From the entries, copy out every line in which the word "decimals" is found.

[Stored data entries]

-.-.-

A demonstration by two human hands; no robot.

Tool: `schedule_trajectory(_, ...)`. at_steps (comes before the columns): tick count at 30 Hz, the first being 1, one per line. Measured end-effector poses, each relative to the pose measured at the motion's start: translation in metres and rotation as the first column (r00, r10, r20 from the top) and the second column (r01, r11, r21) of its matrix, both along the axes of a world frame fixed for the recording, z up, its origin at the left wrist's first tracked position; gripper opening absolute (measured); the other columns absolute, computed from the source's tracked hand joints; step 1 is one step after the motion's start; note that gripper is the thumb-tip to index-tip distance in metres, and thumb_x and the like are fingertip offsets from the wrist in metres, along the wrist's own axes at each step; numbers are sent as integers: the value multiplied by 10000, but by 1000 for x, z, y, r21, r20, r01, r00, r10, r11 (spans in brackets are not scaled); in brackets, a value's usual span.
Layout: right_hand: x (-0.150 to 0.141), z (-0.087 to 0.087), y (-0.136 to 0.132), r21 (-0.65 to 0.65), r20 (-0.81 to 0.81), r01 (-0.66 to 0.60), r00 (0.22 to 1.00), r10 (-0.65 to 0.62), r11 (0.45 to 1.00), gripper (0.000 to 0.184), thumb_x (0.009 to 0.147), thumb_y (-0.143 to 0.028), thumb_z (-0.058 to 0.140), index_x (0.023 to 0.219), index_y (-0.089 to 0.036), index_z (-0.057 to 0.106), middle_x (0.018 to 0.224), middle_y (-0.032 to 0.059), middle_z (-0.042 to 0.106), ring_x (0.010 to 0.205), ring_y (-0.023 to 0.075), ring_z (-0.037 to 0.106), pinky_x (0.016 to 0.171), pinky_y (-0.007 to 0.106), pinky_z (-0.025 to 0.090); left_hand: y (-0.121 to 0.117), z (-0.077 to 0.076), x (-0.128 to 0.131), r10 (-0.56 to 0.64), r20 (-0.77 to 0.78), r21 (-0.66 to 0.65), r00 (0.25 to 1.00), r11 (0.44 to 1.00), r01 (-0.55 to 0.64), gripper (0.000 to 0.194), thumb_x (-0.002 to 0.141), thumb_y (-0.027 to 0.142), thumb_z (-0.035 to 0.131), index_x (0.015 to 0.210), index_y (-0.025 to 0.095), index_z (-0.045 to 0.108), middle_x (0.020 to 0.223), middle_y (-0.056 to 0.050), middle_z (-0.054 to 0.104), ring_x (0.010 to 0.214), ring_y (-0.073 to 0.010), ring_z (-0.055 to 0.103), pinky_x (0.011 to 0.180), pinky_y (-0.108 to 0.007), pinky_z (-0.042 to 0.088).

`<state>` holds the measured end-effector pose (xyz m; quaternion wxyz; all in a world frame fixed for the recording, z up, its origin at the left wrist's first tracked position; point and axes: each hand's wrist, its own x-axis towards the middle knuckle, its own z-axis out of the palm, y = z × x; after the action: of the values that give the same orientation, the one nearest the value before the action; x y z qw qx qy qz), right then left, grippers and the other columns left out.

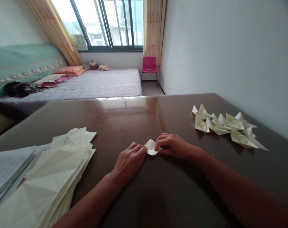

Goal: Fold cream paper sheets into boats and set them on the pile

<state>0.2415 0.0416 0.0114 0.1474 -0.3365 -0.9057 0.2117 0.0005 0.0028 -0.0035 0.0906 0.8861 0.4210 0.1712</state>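
Observation:
A small folded piece of cream paper [151, 147] lies on the brown table between my two hands, one corner pointing away from me. My left hand [131, 157] pinches its left corner, fingers pressed together. At the right corner, my right hand [172, 145] grips the paper between thumb and fingertips. Off to the right sits a cluster of folded paper boats [220, 123] with pointed ends. A stack of creased cream paper sheets [46, 171] rests at the left.
The glossy brown table [125, 120] reaches toward a bed [110, 82] beneath the window. More paper sheets [11, 167] lie at the far left. A pink chair [149, 65] stands beyond the table, and a white wall [229, 50] runs along the right.

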Motion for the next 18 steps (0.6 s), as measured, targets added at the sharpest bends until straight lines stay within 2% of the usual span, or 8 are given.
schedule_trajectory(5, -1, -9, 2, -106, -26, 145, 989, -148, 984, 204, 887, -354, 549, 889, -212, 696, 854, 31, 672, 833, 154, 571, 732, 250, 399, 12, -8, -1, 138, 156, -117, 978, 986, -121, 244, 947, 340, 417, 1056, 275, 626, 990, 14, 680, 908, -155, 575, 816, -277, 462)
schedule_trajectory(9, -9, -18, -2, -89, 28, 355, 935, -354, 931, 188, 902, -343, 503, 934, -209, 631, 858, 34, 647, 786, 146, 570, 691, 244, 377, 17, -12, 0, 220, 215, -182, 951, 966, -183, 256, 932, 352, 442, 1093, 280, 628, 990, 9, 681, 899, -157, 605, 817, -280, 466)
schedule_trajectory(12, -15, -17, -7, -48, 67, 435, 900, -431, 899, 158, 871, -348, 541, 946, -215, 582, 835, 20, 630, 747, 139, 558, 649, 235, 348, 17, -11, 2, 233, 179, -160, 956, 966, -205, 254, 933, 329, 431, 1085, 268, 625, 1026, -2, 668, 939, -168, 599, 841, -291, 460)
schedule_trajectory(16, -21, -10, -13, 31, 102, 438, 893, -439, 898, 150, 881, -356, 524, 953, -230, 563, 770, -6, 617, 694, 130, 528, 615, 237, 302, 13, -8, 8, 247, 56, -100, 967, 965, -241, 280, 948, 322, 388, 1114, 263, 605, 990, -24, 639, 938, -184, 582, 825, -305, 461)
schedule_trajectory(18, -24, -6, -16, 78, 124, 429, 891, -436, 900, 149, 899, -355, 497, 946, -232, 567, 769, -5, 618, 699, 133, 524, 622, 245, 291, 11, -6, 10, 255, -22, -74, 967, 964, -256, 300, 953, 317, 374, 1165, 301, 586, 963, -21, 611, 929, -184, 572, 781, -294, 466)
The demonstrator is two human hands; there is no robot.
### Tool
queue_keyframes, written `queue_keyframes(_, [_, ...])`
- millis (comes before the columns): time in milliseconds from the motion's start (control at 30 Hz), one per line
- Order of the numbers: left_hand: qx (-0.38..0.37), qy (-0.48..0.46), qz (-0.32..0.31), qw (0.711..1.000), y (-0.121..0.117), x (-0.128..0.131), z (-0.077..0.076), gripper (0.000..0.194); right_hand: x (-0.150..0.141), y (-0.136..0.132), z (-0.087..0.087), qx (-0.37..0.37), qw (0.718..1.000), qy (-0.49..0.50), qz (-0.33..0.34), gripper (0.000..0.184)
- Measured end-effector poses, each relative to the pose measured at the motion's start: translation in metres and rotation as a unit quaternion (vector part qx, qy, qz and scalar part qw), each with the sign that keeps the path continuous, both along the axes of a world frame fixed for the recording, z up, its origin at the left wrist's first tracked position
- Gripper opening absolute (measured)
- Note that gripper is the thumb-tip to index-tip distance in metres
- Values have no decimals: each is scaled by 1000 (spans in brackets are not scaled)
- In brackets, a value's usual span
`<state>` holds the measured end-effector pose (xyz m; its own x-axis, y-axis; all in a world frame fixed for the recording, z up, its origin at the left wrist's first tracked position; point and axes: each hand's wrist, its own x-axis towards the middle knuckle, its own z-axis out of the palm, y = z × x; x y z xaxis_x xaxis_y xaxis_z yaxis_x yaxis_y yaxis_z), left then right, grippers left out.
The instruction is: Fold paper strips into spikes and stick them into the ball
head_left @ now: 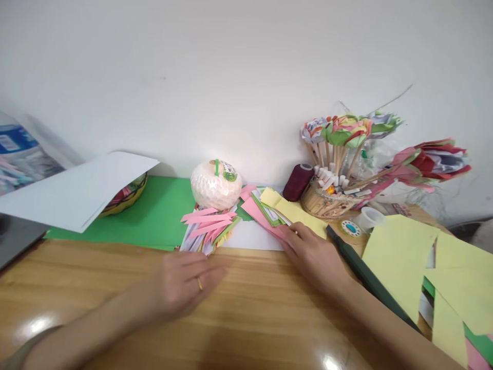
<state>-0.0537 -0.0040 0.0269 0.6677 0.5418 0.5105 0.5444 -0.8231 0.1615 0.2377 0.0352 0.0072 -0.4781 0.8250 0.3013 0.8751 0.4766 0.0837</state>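
My right hand [314,254] has its fingers closed at the near end of a fanned stack of cut paper pieces [265,210], pink, green, white and yellow. A yellow paper piece [296,213] lies beside those fingers. Over the wooden table, my left hand [188,285] is blurred by motion, back upward, with a ring on one finger; what is under it is hidden. Just beyond it lies a pile of narrow paper strips [210,226], mostly pink and lilac. A white netted round object [216,184] with a green tab stands behind the strips.
A dark green long tool [372,277] lies right of my right forearm, near yellow sheets [400,262]. Paper flowers on sticks [346,131] rise from a wooden pot [325,203] beside a maroon thread spool [298,182]. White sheets [80,190] rest over a basket [127,198] on the left.
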Motion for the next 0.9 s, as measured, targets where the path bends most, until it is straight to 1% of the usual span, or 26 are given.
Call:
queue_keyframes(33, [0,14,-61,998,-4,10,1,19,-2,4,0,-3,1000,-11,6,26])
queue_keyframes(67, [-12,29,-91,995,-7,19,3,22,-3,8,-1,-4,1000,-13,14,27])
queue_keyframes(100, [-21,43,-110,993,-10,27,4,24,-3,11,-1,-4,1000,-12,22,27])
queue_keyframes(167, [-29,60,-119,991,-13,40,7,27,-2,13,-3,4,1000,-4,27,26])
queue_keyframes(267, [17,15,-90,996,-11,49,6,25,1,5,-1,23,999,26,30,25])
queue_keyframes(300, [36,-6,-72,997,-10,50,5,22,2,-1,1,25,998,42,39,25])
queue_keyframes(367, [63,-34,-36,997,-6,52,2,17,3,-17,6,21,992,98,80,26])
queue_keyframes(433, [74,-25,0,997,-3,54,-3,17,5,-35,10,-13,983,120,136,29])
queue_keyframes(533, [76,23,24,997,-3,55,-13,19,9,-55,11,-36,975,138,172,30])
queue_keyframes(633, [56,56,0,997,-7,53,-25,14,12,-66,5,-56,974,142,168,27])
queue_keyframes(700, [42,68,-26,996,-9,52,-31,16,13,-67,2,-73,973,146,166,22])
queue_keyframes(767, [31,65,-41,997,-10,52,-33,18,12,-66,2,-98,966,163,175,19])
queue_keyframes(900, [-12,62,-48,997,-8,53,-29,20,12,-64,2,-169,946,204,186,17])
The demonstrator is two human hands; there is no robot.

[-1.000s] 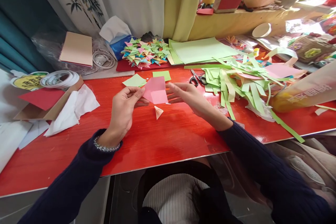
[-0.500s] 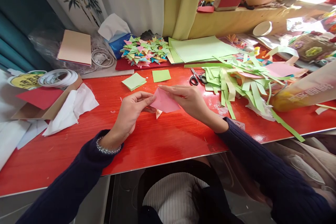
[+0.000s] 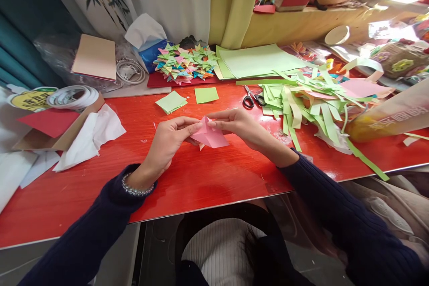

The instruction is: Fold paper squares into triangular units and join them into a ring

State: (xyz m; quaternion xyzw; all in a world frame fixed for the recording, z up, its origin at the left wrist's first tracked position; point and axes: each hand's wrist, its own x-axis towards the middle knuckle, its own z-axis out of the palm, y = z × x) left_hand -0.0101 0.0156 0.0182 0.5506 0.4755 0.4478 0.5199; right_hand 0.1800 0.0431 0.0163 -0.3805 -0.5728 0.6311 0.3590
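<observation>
One glossy red tabletop (image 3: 201,185) shows its smooth surface between the straight near edge and both hands. Limp green paper strips (image 3: 317,109) heap on the right. Left hand (image 3: 162,148) and right hand (image 3: 250,130) pinch a creased pink paper (image 3: 212,138) over the tabletop's middle, some fingertips hidden behind it. Black-handled scissors (image 3: 252,94) lie just beyond the right hand. Below the pink paper, a small pale scrap (image 3: 201,146) is mostly covered, its shape unclear.
</observation>
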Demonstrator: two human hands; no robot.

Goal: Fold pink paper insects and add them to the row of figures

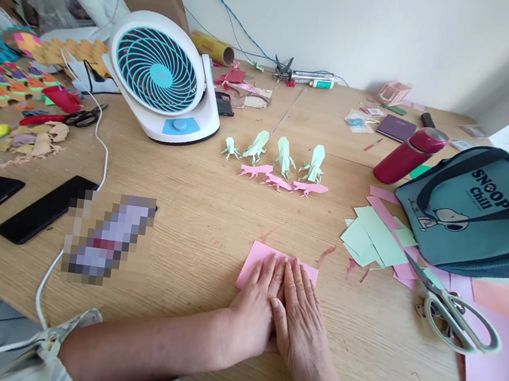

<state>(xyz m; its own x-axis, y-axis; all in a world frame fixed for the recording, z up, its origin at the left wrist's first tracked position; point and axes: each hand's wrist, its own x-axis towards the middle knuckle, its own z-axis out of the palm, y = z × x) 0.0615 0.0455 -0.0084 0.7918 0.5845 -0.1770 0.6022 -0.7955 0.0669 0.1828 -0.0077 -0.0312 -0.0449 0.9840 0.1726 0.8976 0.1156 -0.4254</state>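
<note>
A pink sheet of paper (259, 257) lies on the wooden table (193, 226) in front of me. My left hand (255, 309) and my right hand (300, 321) press flat on it side by side, fingers stretched out and touching each other, covering most of the sheet. Only its far edge and left corner show. Neither hand holds anything.
Beyond the sheet stand several green origami figures (282, 153) and pink ones (279, 181). A white-and-teal fan (163, 78), two phones (43, 208), a white cable, scissors (454, 310), loose paper (374, 237), a red bottle (409, 154) and a teal bag (481, 208) surround the area.
</note>
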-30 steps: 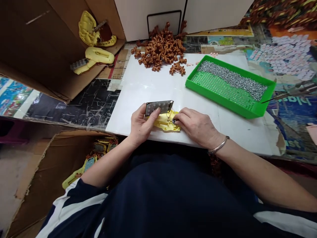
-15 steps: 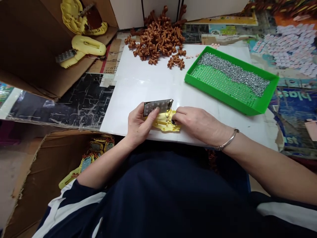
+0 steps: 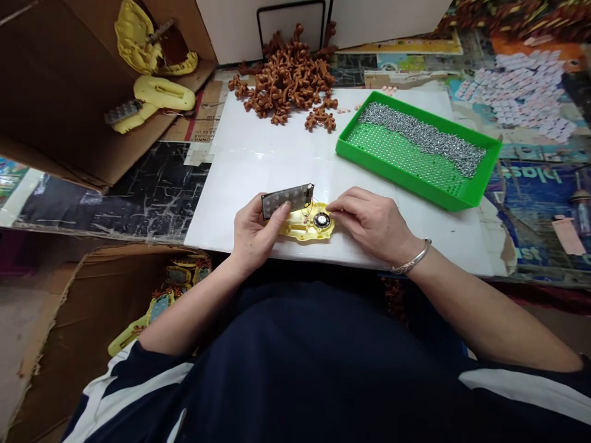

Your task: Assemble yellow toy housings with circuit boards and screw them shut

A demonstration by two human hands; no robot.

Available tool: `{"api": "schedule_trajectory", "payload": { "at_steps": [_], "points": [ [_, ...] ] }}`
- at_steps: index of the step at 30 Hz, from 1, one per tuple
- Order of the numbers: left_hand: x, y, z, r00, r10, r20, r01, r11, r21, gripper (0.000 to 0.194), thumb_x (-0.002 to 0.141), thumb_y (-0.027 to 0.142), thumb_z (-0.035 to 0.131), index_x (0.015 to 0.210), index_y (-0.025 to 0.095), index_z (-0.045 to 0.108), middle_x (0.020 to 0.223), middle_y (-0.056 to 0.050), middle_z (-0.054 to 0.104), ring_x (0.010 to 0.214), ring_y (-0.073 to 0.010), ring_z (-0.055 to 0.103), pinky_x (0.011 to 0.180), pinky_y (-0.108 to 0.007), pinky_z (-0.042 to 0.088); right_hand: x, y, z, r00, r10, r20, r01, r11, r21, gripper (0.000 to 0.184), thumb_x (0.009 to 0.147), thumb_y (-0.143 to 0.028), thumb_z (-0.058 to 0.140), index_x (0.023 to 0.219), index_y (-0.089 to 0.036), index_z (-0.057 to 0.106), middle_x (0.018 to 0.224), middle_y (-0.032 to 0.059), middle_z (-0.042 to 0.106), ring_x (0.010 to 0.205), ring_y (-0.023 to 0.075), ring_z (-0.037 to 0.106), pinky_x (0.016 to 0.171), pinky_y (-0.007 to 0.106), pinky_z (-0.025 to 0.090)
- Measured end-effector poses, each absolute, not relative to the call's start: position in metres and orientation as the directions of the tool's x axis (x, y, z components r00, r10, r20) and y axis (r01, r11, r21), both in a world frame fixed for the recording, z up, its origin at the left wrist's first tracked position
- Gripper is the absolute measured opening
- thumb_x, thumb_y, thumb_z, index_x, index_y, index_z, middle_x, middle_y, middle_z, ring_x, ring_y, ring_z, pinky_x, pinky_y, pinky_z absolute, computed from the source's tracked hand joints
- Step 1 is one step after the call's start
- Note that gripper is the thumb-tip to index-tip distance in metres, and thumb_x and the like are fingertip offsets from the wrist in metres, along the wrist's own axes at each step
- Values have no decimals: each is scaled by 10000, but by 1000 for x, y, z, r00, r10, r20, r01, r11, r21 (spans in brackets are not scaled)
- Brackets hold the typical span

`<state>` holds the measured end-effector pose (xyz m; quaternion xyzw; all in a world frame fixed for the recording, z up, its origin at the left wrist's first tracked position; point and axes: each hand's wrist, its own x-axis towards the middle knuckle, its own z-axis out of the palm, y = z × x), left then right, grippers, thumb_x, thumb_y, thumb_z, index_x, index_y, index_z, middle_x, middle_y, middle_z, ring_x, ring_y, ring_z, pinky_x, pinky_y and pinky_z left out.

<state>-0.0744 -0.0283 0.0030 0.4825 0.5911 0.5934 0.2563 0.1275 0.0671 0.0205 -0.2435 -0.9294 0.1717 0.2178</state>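
Note:
Between my hands a yellow plastic shell [image 3: 300, 231] lies on the white board near its front edge. A round black speaker [image 3: 322, 219] sits at the shell's right end. My left hand [image 3: 258, 231] grips a grey circuit board [image 3: 284, 200] with pale round dots, thumb across its face, tilted above the shell. Thin wires [image 3: 306, 212] hang from the board's right end towards the shell. My right hand [image 3: 373, 220] is at the shell's right edge beside the speaker, thumb and forefinger pinched; whatever is between them is too small to make out.
A green tray [image 3: 410, 175] of small metal screws [image 3: 425, 135] stands to the right. Brown plastic figures [image 3: 290, 80] are heaped at the back. Yellow shells [image 3: 164, 95] lie in a cardboard box at left; another box [image 3: 78, 320] of assembled parts is below. White pieces [image 3: 526, 92] lie far right.
My right hand has drawn back from over the speaker to the shell's right edge, uncovering the speaker. My left hand still holds the circuit board. The whole view has shifted slightly.

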Motion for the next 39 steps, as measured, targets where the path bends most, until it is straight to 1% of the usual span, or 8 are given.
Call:
{"api": "schedule_trajectory", "payload": {
  "at_steps": [4,10,13,20,27,31,34,39],
  "points": [
    [-73,-29,3,-395,878,271,275,-169,947,406,821,560,719,743,179,600,631,27,536,583,-99,471,556,-220,395,128,67,17,-835,467,291,340,854,-394,246,991,-270,512,1024,-157,727,945,82,700,791,153,646,724,273,505],
    [-73,-30,4,-361,888,286,315,-172,933,323,851,473,712,756,185,599,635,32,535,573,-95,451,542,-222,373,115,64,35,-930,357,92,350,933,-83,243,969,-134,454,918,-146,691,825,80,658,720,175,571,618,291,398],
    [-73,-30,4,-359,888,287,292,-185,939,313,859,460,707,761,184,598,634,35,520,567,-93,439,538,-221,367,109,65,40,-946,324,30,322,946,-46,234,941,-76,458,899,-138,680,800,72,648,692,169,561,614,286,396],
    [-78,-28,8,-308,894,326,364,-206,908,259,890,393,666,753,186,592,689,12,563,634,-117,504,604,-243,411,123,63,33,-890,399,221,334,900,-281,219,985,-214,516,1002,-140,721,866,66,697,746,159,646,673,260,479],
    [-82,-25,16,-48,764,644,647,-467,602,100,901,212,632,806,188,614,849,-32,649,771,-141,608,702,-263,483,109,55,61,-764,527,372,432,847,-312,313,971,-323,552,1236,-191,651,1157,108,673,860,191,644,748,315,512],
    [-81,-22,12,25,783,622,646,-487,588,323,856,419,739,1015,187,582,903,-30,622,785,-141,591,680,-258,493,103,61,50,-744,441,502,283,889,-360,153,944,-201,538,938,-162,686,849,47,667,738,151,606,668,277,471],
    [-79,-18,5,-41,864,502,595,-382,707,623,776,530,792,1191,182,484,865,10,571,679,-103,536,598,-220,455,106,61,39,-595,583,554,303,801,-516,107,893,-190,568,789,-174,589,688,3,586,614,126,530,577,268,415],
    [-70,-10,3,-25,912,409,701,-276,657,464,774,478,792,1074,181,597,816,24,586,637,-92,503,594,-215,408,110,50,26,-458,822,339,186,461,-868,96,892,-295,593,871,-219,538,597,-38,555,509,124,521,514,278,421]
  ]
}}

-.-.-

RESULT OF THIS EXERCISE:
- Values have no decimals: each is scaled by 1000 (spans in brackets are not scaled)
- Values have no decimals: each is scaled by 10000, but by 1000 for x, y, z, r00, r10, r20, r01, r11, r21 (spans in brackets are not scaled)

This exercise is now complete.